EXCERPTED DATA:
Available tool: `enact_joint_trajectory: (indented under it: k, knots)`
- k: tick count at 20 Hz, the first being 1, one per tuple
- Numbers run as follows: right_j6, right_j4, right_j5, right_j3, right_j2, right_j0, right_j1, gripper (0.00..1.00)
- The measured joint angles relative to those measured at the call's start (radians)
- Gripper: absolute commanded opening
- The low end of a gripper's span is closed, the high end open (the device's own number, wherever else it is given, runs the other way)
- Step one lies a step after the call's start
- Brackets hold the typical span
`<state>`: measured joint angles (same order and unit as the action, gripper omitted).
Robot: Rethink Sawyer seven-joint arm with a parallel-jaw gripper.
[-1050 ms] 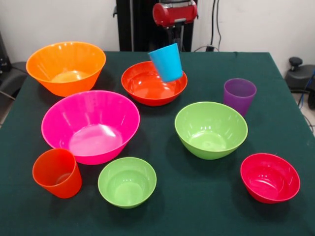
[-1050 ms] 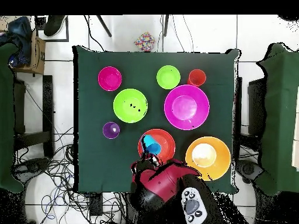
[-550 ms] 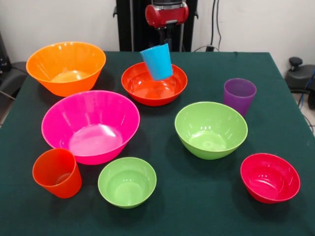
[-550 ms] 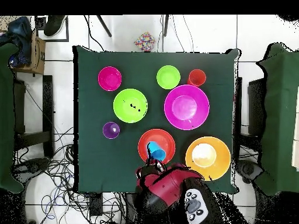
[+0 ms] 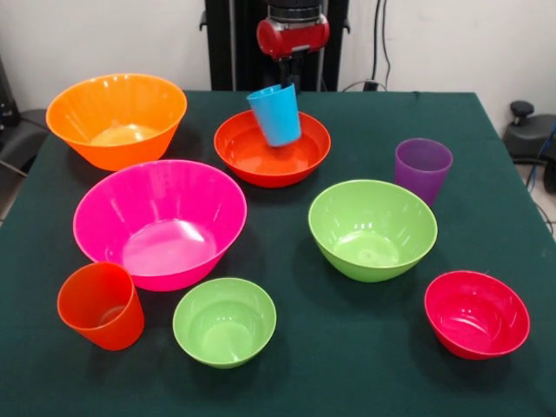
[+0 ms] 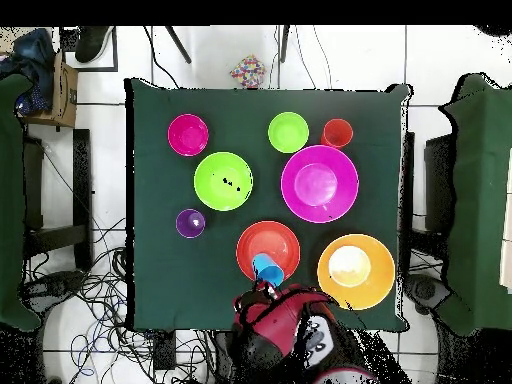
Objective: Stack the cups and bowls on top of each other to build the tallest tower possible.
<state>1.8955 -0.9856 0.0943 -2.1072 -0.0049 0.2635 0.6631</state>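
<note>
The gripper [image 5: 287, 76] was clenched on the far rim of the blue cup [image 5: 275, 114], carrying it tilted and clear of the counter [image 5: 347, 365], above the far side of the shallow red-orange bowl [image 5: 261, 156]. Judging by the task, the cup hung there because that bowl was to serve as the tower's base; nothing was stacked yet. Around it, every other piece stood alone and upright: the large orange bowl [image 5: 117, 117], the large pink bowl [image 5: 161, 221], the purple cup [image 5: 423, 167], the medium green bowl [image 5: 372, 228], the small green bowl [image 5: 224, 321], the orange cup [image 5: 100, 304] and the crimson bowl [image 5: 476, 313].
</note>
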Motion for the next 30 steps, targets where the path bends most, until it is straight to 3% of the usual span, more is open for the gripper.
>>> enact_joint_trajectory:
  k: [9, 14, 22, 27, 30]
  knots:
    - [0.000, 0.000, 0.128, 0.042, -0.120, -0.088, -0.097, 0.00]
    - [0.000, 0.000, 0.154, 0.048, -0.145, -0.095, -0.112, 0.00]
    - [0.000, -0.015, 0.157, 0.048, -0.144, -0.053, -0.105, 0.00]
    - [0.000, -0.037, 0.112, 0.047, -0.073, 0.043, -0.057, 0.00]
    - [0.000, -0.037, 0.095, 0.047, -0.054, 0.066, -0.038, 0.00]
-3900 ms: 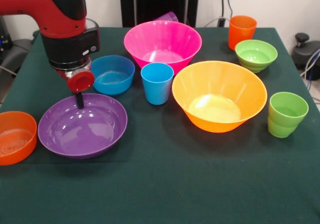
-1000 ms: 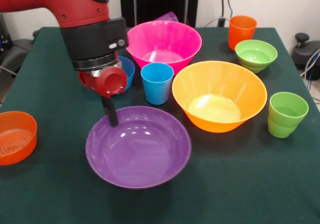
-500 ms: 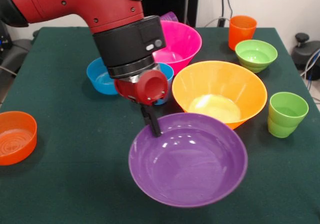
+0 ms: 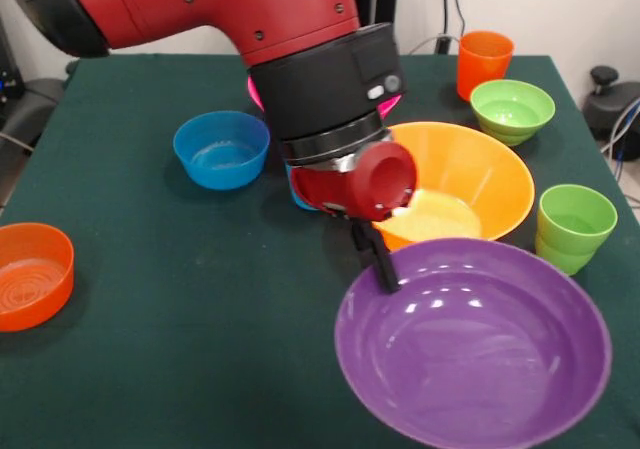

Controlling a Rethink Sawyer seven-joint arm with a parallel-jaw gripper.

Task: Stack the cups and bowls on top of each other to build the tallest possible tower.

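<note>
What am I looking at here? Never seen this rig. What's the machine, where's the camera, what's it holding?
It is a single red and black robot arm working at a table covered in dark green cloth. The one picture of this moment comes from a camera across the table, facing the robot, so the arm comes down from the top.

Its tool, the thin black fingers under the red wrist, is clamped on the rim of a wide purple bowl, held at the front of the view, low on the right.

On the cloth: a large yellow-orange bowl just behind the purple one, a small blue bowl, a small orange bowl at the left edge, a small green bowl, an orange cup and a green cup. A pink bowl and a blue cup are mostly hidden behind the arm.
</note>
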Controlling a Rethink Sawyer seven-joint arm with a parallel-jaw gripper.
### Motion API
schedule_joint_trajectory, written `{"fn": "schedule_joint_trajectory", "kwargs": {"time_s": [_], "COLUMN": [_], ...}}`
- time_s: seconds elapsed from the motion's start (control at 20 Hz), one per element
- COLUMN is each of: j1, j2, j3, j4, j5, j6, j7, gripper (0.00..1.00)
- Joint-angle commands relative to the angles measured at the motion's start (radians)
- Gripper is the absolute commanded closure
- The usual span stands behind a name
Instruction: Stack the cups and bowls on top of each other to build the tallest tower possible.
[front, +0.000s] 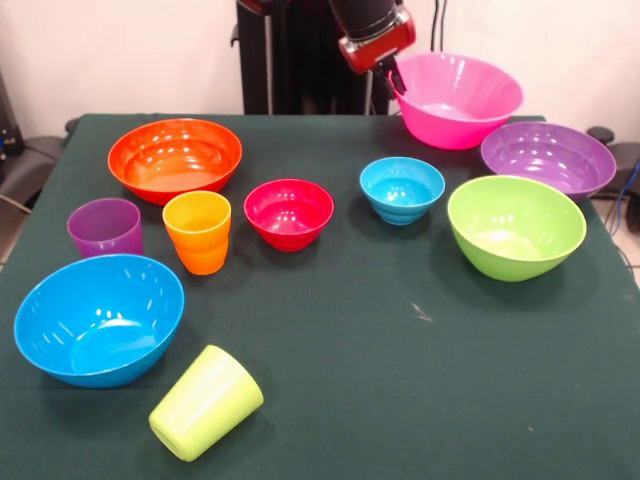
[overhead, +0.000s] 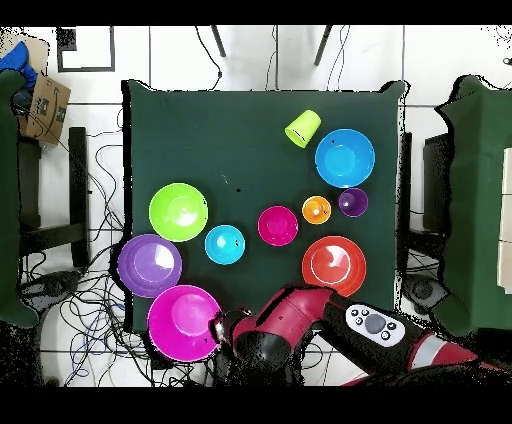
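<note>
The end effector (front: 396, 80) sits at the pink bowl's (front: 458, 98) rim at the desk's (front: 400, 350) far edge; whether it grips the rim I cannot tell. Nothing is stacked; the lime green cup (front: 206, 402) lies tipped beside the big blue bowl (front: 98, 318)

Cups (front: 197, 231) and bowls (front: 289, 213) lie scattered, unstacked; green cup (front: 206, 402) tipped.
</note>
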Motion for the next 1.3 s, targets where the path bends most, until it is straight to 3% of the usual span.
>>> {"fn": "schedule_joint_trajectory", "kwargs": {"time_s": [0.05,0.2,0.65,1.3], "j1": [0.032,0.039,-0.022,-0.051], "j2": [-0.074,-0.108,-0.173,-0.236], "j3": [0.031,0.041,0.115,0.185], "j4": [0.003,0.014,0.074,0.106], "j5": [0.021,0.062,0.215,0.293], "j6": [0.108,0.126,0.209,0.273], "j7": [-0.12,-0.116,-0.185,-0.174], "gripper": [1.0,1.0,1.0,1.0]}}
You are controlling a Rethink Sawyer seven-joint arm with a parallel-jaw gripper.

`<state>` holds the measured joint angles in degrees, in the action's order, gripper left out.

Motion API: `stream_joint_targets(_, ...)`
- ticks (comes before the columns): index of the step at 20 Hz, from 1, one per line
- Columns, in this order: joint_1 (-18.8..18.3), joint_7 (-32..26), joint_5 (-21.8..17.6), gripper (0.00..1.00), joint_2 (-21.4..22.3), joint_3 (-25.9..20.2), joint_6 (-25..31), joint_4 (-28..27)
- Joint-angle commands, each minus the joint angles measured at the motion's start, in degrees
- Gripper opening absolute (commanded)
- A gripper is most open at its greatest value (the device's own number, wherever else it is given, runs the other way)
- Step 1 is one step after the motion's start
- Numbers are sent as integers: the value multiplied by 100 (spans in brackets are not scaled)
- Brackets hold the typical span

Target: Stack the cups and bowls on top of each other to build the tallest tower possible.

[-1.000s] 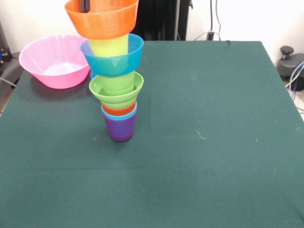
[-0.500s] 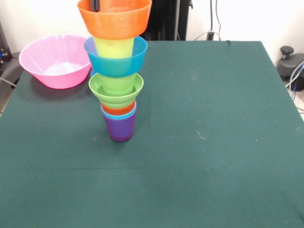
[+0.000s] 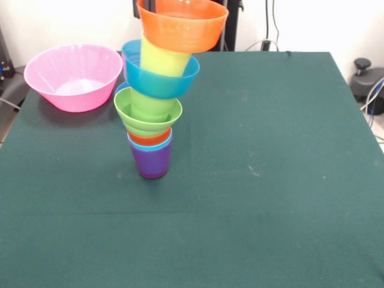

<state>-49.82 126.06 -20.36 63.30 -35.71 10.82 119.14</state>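
The tower stands left of the table's middle on a purple cup (image 3: 151,163). Above it come a light blue cup (image 3: 150,146), an orange cup (image 3: 150,138), a ridged green bowl (image 3: 147,120) with a green cup (image 3: 147,105) in it, a blue bowl (image 3: 161,83), a yellow-green cup (image 3: 163,60) and an orange bowl (image 3: 183,27). The upper part leans clearly to the right. My gripper (image 3: 137,7) shows only as a dark tip at the top edge, by the orange bowl's left rim. A second blue bowl (image 3: 120,89) peeks out behind the tower.
A large translucent pink bowl (image 3: 73,75) sits at the far left of the green table (image 3: 270,180). The robot's dark pedestal (image 3: 231,24) stands behind the tower. Cables and a black object lie beyond the table's right edge.
The tower's top has swung to the right and now leans. The orange bowl moved right and tilted. The dark gripper tip went from over the bowl's inside to its left rim.
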Motion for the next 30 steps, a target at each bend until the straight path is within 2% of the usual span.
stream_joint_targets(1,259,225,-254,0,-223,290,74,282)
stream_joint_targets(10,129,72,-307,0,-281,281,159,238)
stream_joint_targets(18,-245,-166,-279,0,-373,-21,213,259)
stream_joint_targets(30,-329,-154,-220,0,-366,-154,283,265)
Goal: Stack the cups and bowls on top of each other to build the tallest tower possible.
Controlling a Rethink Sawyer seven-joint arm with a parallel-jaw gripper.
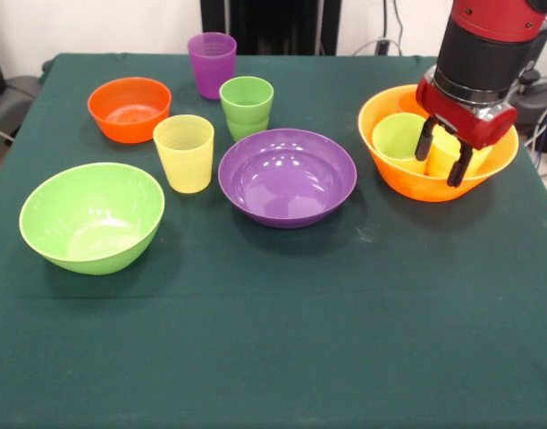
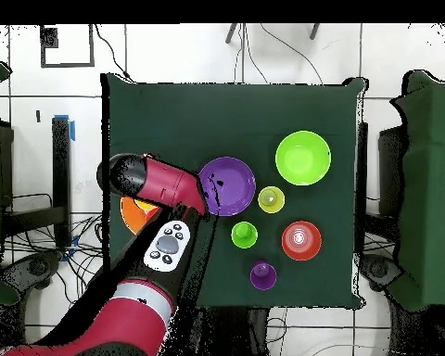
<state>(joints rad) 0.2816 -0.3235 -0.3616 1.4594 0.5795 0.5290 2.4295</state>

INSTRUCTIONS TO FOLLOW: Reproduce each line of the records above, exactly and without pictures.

EXERCISE SOLUTION:
Available tool: `enact_joint_trajectory: (indented under it: k, knots)`
- k: tick count at 20 Hz, the first being 1, one per tuple
- Numbers run as follows: right_j6, right_j4, right_j5, right_j3, right_j2, right_j0, right_j1, gripper (0.00..1.00)
- The measured joint angles relative to those measured at the call's start (radians)
- Gripper: absolute commanded opening
- The low end of a gripper's span is closed, the high end open (the device's own number, wherever else it is given, runs the other way)
- Step one lies a step after the call's start
- Brackets hold the typical span
`<state>`: measured joint angles (same order and unit as the action, gripper omitted).
Robot: Rethink Sawyer seven-joint arm with a parallel-jaw gripper.
[-1050 ms] 
[-1050 ms] 
[-550 ms] 
[-550 ms] 
[+0 ms] 
[+0 ms] 
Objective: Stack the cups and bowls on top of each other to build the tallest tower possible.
<state>1.8955 -0.9856 0.0943 -2.1072 -0.0049 0.2635 0.6631</state>
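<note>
The gripper [image 5: 287, 76] was clenched on the far rim of the blue cup [image 5: 275, 114], carrying it tilted and clear of the counter [image 5: 347, 365], above the far side of the shallow red-orange bowl [image 5: 261, 156]. Judging by the task, the cup hung there because that bowl was to serve as the tower's base; nothing was stacked yet. Around it, every other piece stood alone and upright: the large orange bowl [image 5: 117, 117], the large pink bowl [image 5: 161, 221], the purple cup [image 5: 423, 167], the medium green bowl [image 5: 372, 228], the small green bowl [image 5: 224, 321], the orange cup [image 5: 100, 304] and the crimson bowl [image 5: 476, 313].
</note>
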Motion for the next 30 steps, targets where the path bends most, until it is straight to 3% of the usual span, more is open for the gripper.
>>> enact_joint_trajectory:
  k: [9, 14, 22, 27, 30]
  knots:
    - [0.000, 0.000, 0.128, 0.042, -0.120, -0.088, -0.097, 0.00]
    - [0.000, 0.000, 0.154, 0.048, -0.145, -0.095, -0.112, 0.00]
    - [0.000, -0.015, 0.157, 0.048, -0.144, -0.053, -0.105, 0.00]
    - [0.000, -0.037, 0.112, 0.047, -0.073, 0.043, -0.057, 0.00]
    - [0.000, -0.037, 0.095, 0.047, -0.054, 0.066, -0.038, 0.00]
-3900 ms: 
-1000 ms: 
-500 ms: 
+0 ms: 

Controlling a Rethink Sawyer seven-joint arm with a parallel-jaw gripper.

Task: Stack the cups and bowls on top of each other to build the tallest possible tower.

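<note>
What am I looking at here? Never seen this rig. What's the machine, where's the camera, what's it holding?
It is a single red and black robot arm working at a table covered in dark green cloth. The one picture of this moment comes from a camera across the table, facing the robot, so the arm comes down from the top.

Its tool, the thin black fingers under the red wrist, is clamped on the rim of a wide purple bowl, held at the front of the view, low on the right.

On the cloth: a large yellow-orange bowl just behind the purple one, a small blue bowl, a small orange bowl at the left edge, a small green bowl, an orange cup and a green cup. A pink bowl and a blue cup are mostly hidden behind the arm.
</note>
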Controlling a Rethink Sawyer seven-joint arm with a parallel-jaw gripper.
### Motion API
schedule_joint_trajectory, written `{"fn": "schedule_joint_trajectory", "kwargs": {"time_s": [_], "COLUMN": [_], ...}}`
- time_s: seconds elapsed from the motion's start (control at 20 Hz), one per element
- COLUMN is each of: j1, j2, j3, j4, j5, j6, j7, gripper (0.00..1.00)
- Joint-angle commands relative to the angles measured at the motion's start (radians)
- Gripper is the absolute commanded closure
- The usual span stands behind a name
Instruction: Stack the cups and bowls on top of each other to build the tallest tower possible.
[front, +0.000s] 
[overhead, +0.000s] 
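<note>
The end effector (front: 396, 80) sits at the pink bowl's (front: 458, 98) rim at the desk's (front: 400, 350) far edge; whether it grips the rim I cannot tell. Nothing is stacked; the lime green cup (front: 206, 402) lies tipped beside the big blue bowl (front: 98, 318)

Cups (front: 197, 231) and bowls (front: 289, 213) lie scattered, unstacked; green cup (front: 206, 402) tipped.
</note>
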Motion for the next 1.3 s, targets where the path bends most, until it is straight to 3% of the usual span.
>>> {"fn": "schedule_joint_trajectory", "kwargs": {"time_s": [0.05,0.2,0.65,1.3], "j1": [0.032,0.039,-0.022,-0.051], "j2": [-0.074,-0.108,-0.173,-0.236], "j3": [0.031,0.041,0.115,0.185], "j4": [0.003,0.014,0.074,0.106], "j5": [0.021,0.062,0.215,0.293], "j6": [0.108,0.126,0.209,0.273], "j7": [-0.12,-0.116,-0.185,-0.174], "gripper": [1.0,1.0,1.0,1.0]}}
You are controlling a Rethink Sawyer seven-joint arm with a parallel-jaw gripper.

`<state>` holds the measured joint angles in degrees, in the action's order, gripper left out.

Motion API: `stream_joint_targets(_, ...)`
- ticks (comes before the columns): index of the step at 20 Hz, from 1, one per line
- Columns, in this order: joint_1 (-18.8..18.3), joint_7 (-32..26), joint_5 (-21.8..17.6), gripper (0.00..1.00), joint_2 (-21.4..22.3), joint_3 (-25.9..20.2), joint_6 (-25..31), joint_4 (-28..27)
- Joint-angle commands, each minus the joint angles measured at the motion's start, in degrees
- Gripper opening absolute (commanded)
- A gripper is most open at its greatest value (the device's own number, wherever else it is given, runs the other way)
- Step 1 is one step after the motion's start
- Numbers are sent as integers: the value multiplied by 100 (spans in brackets are not scaled)
- Brackets hold the typical span

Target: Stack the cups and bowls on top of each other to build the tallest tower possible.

[-1.000s] 
[-0.500s] 
[+0.000s] 

<state>-49.82 126.06 -20.36 63.30 -35.71 10.82 119.14</state>
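The tower stands left of the table's middle on a purple cup (image 3: 151,163). Above it come a light blue cup (image 3: 150,146), an orange cup (image 3: 150,138), a ridged green bowl (image 3: 147,120) with a green cup (image 3: 147,105) in it, a blue bowl (image 3: 161,83), a yellow-green cup (image 3: 163,60) and an orange bowl (image 3: 183,27). The upper part leans clearly to the right. My gripper (image 3: 137,7) shows only as a dark tip at the top edge, by the orange bowl's left rim. A second blue bowl (image 3: 120,89) peeks out behind the tower.
A large translucent pink bowl (image 3: 73,75) sits at the far left of the green table (image 3: 270,180). The robot's dark pedestal (image 3: 231,24) stands behind the tower. Cables and a black object lie beyond the table's right edge.
The tower's top has swung to the right and now leans. The orange bowl moved right and tilted. The dark gripper tip went from over the bowl's inside to its left rim.
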Motion for the next 30 steps, a target at each bend until the straight path is within 2% of the usual span.
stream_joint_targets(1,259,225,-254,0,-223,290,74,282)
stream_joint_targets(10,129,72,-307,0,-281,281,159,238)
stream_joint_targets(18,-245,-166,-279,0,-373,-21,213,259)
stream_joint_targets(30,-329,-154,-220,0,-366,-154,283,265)
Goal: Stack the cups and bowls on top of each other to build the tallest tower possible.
Controlling a Rethink Sawyer seven-joint arm with a parallel-jaw gripper.
<state>(joints rad) 0.2816 -0.3235 -0.3616 1.4594 0.5795 0.5290 2.4295</state>

The exercise has been answered, and the work is done.